## Aim of the task
Gather all lines in the entries that include the word "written".

Data entries

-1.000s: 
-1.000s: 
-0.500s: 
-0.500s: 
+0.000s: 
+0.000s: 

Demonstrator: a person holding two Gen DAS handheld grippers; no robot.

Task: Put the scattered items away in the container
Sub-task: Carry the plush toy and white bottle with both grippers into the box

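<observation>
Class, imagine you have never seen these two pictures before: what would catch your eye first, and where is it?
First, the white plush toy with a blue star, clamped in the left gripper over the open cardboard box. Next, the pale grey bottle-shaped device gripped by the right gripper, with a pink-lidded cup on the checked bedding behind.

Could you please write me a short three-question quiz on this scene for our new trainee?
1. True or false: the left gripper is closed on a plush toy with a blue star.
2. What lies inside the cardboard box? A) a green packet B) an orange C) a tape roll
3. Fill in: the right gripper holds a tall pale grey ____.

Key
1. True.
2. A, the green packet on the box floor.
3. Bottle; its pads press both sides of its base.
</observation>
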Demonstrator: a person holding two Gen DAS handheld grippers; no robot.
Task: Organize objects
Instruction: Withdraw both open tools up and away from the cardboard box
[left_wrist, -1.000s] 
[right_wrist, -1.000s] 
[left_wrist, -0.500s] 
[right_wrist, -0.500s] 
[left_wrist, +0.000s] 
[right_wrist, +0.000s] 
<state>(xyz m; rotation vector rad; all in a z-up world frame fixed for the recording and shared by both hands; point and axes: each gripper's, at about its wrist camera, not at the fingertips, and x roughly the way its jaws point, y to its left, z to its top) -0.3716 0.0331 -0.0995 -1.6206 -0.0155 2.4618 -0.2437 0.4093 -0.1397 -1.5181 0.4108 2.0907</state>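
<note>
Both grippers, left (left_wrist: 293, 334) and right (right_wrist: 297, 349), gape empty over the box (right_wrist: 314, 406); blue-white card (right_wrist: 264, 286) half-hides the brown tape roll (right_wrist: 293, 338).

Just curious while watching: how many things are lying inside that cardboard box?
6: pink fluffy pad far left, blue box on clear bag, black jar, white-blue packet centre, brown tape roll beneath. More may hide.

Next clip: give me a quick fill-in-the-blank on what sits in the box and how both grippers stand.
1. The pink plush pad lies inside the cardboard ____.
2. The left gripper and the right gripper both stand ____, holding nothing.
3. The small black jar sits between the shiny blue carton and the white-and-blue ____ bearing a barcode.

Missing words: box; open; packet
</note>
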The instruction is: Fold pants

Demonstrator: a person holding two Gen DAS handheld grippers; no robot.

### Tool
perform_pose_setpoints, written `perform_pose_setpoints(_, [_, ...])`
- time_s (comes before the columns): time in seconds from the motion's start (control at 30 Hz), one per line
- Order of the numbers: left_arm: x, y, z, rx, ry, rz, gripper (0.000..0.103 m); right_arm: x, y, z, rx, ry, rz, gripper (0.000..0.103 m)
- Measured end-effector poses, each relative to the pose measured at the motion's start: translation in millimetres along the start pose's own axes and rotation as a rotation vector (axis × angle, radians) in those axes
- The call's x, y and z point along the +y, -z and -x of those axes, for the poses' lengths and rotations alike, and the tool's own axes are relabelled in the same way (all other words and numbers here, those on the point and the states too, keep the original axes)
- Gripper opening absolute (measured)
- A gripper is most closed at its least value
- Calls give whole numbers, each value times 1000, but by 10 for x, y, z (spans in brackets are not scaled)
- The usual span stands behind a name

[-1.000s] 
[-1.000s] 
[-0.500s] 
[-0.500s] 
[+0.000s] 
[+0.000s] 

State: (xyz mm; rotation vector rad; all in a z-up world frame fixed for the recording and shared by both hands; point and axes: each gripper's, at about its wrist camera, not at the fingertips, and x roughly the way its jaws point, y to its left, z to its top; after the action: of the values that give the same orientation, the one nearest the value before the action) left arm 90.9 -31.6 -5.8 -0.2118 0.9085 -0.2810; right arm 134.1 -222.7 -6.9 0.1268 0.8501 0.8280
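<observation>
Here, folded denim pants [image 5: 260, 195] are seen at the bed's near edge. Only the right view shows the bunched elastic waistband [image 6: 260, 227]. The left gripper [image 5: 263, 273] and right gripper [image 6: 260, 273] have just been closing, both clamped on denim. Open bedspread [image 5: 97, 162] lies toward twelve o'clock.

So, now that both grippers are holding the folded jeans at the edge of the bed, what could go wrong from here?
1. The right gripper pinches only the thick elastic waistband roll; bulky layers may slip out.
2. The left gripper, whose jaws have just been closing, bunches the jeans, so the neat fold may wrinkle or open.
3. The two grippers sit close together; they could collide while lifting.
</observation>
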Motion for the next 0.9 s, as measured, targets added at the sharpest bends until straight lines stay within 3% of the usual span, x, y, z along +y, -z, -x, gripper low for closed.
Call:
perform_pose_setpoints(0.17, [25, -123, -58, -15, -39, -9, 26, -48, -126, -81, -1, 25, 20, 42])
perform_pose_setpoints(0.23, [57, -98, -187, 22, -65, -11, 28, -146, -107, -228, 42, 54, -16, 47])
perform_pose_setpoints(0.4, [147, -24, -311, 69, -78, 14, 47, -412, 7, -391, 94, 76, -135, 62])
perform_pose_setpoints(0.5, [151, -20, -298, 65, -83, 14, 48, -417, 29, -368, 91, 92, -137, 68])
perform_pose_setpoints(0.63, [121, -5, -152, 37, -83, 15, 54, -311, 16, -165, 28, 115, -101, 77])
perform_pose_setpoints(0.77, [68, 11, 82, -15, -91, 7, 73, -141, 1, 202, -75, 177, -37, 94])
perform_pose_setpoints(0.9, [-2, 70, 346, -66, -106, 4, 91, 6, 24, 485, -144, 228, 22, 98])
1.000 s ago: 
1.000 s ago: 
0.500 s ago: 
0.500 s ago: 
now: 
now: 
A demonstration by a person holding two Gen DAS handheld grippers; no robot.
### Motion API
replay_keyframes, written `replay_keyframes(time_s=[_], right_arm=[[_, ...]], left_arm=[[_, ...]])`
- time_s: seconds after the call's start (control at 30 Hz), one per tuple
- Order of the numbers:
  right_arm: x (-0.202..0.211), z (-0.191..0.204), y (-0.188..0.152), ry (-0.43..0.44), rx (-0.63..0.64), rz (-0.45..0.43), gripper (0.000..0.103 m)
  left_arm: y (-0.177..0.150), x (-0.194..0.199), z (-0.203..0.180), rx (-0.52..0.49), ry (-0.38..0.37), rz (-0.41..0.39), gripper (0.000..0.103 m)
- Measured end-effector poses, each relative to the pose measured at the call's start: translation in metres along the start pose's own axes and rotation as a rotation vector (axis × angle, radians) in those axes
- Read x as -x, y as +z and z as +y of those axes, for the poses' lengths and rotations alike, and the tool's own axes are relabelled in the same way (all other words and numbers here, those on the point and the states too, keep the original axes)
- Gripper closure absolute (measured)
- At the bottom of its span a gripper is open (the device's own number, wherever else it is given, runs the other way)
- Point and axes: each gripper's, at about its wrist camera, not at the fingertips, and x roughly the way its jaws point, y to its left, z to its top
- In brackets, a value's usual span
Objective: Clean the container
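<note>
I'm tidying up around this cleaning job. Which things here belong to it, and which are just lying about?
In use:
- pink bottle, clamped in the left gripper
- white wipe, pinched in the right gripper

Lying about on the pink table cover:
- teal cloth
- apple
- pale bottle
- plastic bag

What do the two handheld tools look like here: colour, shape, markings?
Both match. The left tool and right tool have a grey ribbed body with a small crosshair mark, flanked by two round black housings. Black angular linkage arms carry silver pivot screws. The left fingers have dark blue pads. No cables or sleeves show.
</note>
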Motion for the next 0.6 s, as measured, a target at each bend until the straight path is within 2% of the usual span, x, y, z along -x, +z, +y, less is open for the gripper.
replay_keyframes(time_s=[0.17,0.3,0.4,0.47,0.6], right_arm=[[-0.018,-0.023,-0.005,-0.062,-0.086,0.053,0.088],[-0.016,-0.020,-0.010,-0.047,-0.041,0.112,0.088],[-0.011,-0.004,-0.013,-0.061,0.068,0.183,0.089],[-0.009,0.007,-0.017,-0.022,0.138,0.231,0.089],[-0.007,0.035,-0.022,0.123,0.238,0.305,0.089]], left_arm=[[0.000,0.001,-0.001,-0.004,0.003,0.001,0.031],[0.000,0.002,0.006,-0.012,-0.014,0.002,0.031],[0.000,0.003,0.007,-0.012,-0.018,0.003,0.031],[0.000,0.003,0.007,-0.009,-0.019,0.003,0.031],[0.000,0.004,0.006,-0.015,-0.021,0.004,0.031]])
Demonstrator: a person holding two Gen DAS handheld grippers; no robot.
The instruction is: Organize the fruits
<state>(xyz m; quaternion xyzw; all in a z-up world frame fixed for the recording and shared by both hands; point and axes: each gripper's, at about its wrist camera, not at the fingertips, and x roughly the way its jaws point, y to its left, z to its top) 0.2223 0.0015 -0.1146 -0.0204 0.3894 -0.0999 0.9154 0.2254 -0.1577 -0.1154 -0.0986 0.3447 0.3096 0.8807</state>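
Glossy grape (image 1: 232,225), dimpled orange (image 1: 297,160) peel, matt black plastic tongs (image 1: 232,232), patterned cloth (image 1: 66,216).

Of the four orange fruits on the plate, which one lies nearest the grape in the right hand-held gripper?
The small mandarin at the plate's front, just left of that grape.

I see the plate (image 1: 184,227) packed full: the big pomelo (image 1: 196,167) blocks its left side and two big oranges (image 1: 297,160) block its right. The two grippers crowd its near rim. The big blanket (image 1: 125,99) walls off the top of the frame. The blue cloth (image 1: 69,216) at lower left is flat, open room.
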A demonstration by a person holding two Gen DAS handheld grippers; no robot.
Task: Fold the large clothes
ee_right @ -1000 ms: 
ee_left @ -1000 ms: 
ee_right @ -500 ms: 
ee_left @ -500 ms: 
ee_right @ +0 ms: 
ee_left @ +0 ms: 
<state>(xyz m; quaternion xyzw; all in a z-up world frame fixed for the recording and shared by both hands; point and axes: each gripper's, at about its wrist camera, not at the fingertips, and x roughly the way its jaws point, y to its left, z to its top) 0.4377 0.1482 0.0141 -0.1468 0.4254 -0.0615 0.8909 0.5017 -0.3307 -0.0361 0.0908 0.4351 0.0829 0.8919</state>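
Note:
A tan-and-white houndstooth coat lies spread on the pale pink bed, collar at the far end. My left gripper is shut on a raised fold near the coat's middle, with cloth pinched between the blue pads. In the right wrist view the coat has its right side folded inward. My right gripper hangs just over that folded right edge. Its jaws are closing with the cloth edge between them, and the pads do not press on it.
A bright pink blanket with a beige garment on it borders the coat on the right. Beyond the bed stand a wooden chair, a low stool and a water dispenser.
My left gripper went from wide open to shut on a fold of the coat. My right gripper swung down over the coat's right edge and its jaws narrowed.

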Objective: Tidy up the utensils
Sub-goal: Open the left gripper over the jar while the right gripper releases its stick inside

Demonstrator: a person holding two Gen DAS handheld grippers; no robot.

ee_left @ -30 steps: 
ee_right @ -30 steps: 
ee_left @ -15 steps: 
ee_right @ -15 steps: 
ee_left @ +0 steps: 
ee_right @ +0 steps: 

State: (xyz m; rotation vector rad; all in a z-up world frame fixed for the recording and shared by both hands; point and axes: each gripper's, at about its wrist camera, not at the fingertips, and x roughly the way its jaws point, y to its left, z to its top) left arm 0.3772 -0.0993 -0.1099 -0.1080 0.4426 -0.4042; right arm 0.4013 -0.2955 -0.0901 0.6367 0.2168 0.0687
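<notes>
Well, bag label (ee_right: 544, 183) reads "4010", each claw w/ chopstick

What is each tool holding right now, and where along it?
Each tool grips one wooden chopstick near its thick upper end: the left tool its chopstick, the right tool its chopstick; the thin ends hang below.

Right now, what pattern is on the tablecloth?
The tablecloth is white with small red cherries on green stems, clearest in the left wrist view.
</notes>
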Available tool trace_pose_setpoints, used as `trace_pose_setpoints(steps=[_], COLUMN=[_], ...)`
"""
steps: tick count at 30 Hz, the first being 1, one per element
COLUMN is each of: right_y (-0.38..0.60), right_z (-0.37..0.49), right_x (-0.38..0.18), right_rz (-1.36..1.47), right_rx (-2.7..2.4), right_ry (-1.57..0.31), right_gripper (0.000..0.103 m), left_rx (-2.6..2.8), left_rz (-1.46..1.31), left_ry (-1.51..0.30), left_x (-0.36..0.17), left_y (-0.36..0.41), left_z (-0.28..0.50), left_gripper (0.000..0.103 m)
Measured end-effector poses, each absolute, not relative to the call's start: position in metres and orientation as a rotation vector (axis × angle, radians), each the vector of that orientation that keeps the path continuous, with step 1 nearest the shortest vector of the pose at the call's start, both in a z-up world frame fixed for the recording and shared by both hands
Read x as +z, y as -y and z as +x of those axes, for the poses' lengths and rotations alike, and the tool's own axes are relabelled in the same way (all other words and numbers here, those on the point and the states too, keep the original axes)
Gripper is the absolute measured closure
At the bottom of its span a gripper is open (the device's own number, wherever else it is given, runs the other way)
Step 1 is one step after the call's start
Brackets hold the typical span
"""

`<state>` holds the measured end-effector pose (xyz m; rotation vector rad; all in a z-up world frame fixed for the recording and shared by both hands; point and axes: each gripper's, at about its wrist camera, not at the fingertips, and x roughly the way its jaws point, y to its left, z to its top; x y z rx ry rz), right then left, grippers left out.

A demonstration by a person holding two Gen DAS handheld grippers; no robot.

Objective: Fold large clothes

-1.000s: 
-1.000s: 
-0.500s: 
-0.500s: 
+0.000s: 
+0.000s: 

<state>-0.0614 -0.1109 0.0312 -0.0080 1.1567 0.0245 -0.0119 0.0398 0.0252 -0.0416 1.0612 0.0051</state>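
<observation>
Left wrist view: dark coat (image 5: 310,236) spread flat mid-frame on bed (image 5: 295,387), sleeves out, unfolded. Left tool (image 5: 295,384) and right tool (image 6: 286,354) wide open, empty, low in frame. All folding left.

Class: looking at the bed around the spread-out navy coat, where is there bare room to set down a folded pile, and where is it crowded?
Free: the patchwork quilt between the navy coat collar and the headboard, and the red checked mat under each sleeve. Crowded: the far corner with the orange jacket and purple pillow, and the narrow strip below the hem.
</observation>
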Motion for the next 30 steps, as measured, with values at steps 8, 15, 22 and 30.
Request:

## Result for this exercise
perform_pose_setpoints, written `perform_pose_setpoints(_, [_, ...])`
replay_keyframes, written `replay_keyframes(time_s=[_], right_arm=[[_, ...]], left_arm=[[_, ...]])`

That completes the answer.